→ **Your objective**
Filter the records for "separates" and keep each line that has it.

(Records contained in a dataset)
Start of Block

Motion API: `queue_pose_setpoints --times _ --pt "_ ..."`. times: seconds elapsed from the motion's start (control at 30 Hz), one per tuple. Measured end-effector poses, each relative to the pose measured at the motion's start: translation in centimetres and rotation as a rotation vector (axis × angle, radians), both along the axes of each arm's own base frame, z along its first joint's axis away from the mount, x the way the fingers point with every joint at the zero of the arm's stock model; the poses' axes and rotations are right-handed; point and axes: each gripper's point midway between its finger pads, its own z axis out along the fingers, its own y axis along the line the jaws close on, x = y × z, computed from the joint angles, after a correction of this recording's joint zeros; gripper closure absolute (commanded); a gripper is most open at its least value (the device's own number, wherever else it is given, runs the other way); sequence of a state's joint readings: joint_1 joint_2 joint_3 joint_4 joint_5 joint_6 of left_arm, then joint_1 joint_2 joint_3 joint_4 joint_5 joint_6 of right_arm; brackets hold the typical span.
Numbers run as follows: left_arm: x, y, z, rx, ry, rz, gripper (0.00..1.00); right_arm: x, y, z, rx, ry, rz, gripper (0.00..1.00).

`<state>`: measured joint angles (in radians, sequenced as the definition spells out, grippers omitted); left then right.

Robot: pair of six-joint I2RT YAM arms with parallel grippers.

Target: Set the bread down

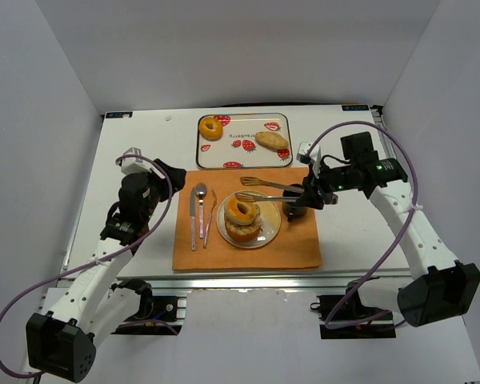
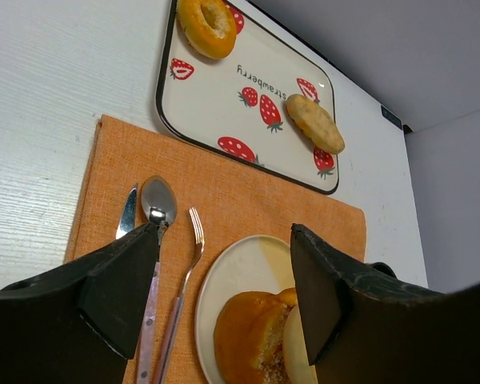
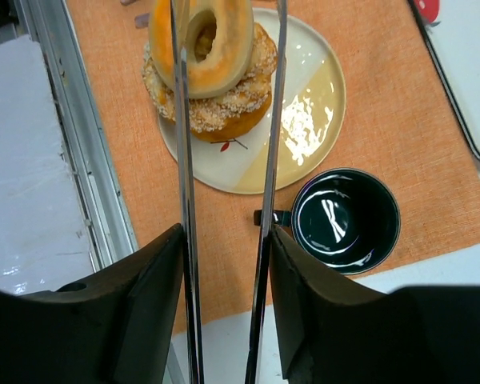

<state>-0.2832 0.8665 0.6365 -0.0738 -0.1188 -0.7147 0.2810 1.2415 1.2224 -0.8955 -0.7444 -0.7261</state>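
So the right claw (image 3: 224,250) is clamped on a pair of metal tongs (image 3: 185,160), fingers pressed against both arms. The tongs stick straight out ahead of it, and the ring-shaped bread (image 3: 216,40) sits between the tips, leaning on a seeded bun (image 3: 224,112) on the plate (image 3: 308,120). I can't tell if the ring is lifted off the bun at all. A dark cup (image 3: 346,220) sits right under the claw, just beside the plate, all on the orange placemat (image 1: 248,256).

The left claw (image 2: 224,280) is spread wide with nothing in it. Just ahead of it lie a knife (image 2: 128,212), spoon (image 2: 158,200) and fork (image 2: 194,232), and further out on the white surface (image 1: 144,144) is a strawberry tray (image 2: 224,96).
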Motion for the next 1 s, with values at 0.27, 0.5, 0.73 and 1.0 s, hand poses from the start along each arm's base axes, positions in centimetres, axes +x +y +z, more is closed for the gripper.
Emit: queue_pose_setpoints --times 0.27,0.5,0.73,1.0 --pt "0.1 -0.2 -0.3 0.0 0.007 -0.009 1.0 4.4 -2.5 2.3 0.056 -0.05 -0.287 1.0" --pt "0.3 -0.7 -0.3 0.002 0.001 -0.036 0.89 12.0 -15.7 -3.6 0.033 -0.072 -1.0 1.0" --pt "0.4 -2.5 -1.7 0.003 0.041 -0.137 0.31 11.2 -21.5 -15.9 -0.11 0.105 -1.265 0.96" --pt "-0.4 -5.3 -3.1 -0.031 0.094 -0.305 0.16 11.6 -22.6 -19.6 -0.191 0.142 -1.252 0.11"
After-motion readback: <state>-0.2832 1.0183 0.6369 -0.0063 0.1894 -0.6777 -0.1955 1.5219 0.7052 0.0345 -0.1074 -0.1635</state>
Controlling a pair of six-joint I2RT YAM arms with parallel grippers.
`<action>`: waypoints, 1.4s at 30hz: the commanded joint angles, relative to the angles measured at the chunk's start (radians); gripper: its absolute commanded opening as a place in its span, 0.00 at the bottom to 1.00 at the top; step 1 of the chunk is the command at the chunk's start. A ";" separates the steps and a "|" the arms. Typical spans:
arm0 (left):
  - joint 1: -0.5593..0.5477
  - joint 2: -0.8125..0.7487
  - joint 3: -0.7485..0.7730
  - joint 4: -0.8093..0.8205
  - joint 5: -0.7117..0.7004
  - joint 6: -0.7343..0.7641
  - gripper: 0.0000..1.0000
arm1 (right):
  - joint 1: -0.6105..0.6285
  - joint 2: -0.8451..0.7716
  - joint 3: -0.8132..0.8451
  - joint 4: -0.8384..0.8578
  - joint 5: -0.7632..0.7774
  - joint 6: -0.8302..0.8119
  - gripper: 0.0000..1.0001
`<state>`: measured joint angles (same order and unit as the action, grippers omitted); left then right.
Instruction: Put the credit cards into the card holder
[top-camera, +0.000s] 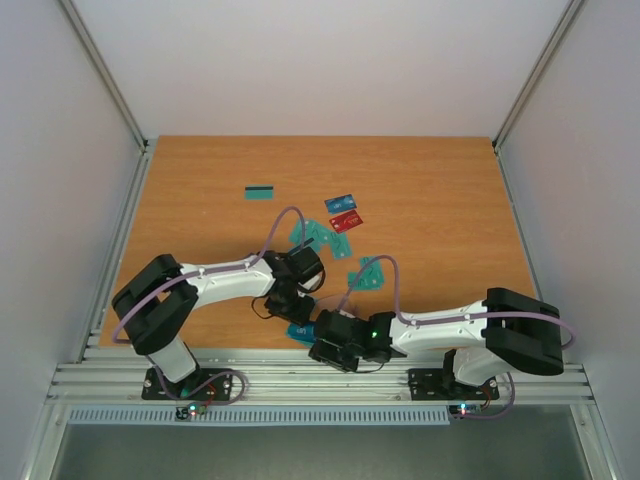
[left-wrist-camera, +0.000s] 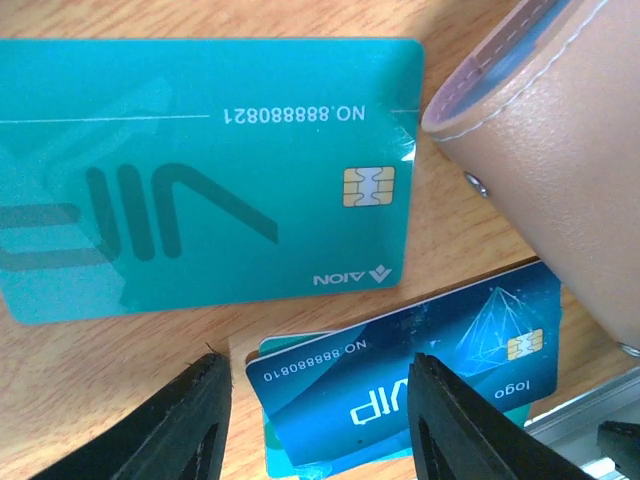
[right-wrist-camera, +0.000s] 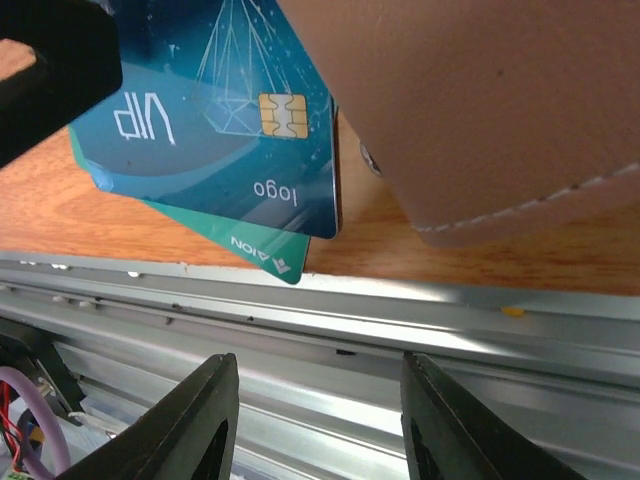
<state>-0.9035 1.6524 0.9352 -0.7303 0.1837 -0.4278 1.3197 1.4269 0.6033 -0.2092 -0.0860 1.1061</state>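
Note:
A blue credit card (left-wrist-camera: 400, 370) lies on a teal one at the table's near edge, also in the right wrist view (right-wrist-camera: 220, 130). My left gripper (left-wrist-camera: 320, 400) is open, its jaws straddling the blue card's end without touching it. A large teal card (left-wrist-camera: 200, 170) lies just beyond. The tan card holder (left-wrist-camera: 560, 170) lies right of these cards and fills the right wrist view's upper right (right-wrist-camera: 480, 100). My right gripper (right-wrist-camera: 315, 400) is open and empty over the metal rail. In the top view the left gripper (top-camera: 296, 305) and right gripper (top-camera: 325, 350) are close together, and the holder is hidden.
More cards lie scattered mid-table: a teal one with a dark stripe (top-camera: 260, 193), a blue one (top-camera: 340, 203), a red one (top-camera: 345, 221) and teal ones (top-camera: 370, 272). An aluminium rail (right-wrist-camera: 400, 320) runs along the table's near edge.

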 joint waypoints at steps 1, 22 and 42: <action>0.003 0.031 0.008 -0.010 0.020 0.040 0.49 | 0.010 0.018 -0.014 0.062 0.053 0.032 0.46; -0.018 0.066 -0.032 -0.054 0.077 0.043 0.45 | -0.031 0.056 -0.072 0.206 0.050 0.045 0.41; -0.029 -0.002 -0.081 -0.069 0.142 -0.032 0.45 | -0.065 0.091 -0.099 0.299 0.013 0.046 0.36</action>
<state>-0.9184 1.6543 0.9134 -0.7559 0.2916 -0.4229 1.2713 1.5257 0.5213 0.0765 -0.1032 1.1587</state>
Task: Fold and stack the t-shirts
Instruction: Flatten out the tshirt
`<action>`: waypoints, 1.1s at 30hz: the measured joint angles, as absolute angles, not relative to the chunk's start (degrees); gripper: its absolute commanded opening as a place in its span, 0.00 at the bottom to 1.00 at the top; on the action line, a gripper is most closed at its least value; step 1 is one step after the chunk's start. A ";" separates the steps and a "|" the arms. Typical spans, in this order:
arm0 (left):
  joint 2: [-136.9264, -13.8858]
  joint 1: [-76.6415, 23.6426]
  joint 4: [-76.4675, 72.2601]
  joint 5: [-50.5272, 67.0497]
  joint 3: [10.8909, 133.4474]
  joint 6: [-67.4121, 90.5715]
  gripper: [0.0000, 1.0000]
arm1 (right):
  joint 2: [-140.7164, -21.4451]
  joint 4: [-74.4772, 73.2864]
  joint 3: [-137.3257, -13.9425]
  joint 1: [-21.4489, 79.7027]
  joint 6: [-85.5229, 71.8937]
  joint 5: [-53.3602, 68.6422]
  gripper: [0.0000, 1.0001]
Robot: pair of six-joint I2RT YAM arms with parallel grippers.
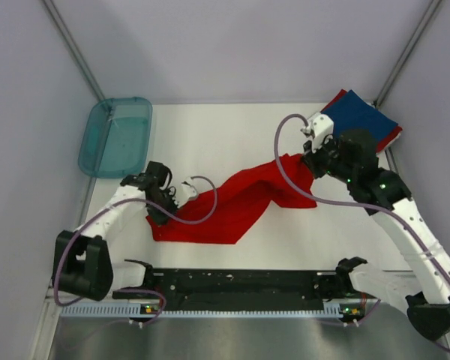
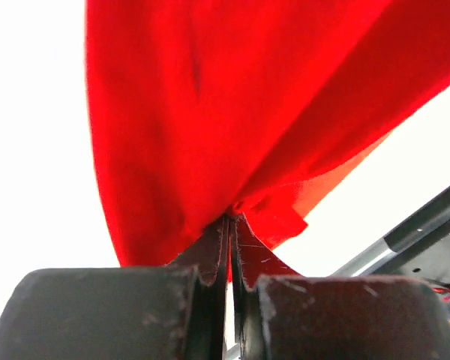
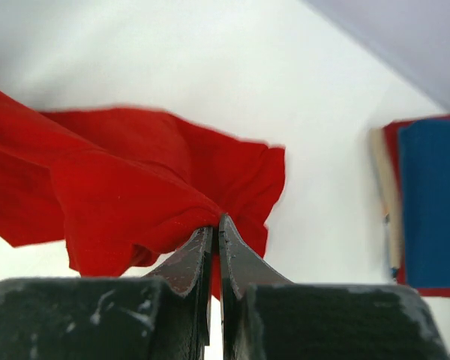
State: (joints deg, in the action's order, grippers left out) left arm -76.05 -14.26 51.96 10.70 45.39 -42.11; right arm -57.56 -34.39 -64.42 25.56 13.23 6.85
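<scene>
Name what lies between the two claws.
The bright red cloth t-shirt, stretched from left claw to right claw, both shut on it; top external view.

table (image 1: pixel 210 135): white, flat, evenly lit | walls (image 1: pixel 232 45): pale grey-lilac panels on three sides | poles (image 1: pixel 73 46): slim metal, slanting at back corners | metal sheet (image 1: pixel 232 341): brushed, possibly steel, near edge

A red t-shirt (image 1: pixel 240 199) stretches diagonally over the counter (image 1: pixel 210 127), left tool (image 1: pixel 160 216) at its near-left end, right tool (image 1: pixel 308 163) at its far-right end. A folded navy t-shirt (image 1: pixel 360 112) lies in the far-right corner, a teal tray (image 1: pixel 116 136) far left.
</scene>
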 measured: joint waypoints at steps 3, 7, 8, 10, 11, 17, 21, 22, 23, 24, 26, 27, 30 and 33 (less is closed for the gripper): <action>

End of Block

→ **Response below**
`<action>`: waypoints, 1.4s at 30hz: the commanded joint angles, relative to the angles measured at the chunk's start (radians); gripper: its absolute commanded opening as a place in its span, 0.00 at the bottom to 1.00 at the top; step 1 of the chunk is the command at the chunk's start. A ";" separates the steps and a "|" the arms. Typical spans:
`<action>`: waypoints, 1.1s at 30hz: the measured joint angles, as absolute angles, not relative to the chunk's start (degrees); gripper: its absolute commanded opening as a place in its span, 0.00 at the bottom to 1.00 at the top; on the action line, a gripper is most closed at its least value; step 1 is one step after the chunk's start. A ";" separates the steps and a "|" the arms. Typical spans, in this order:

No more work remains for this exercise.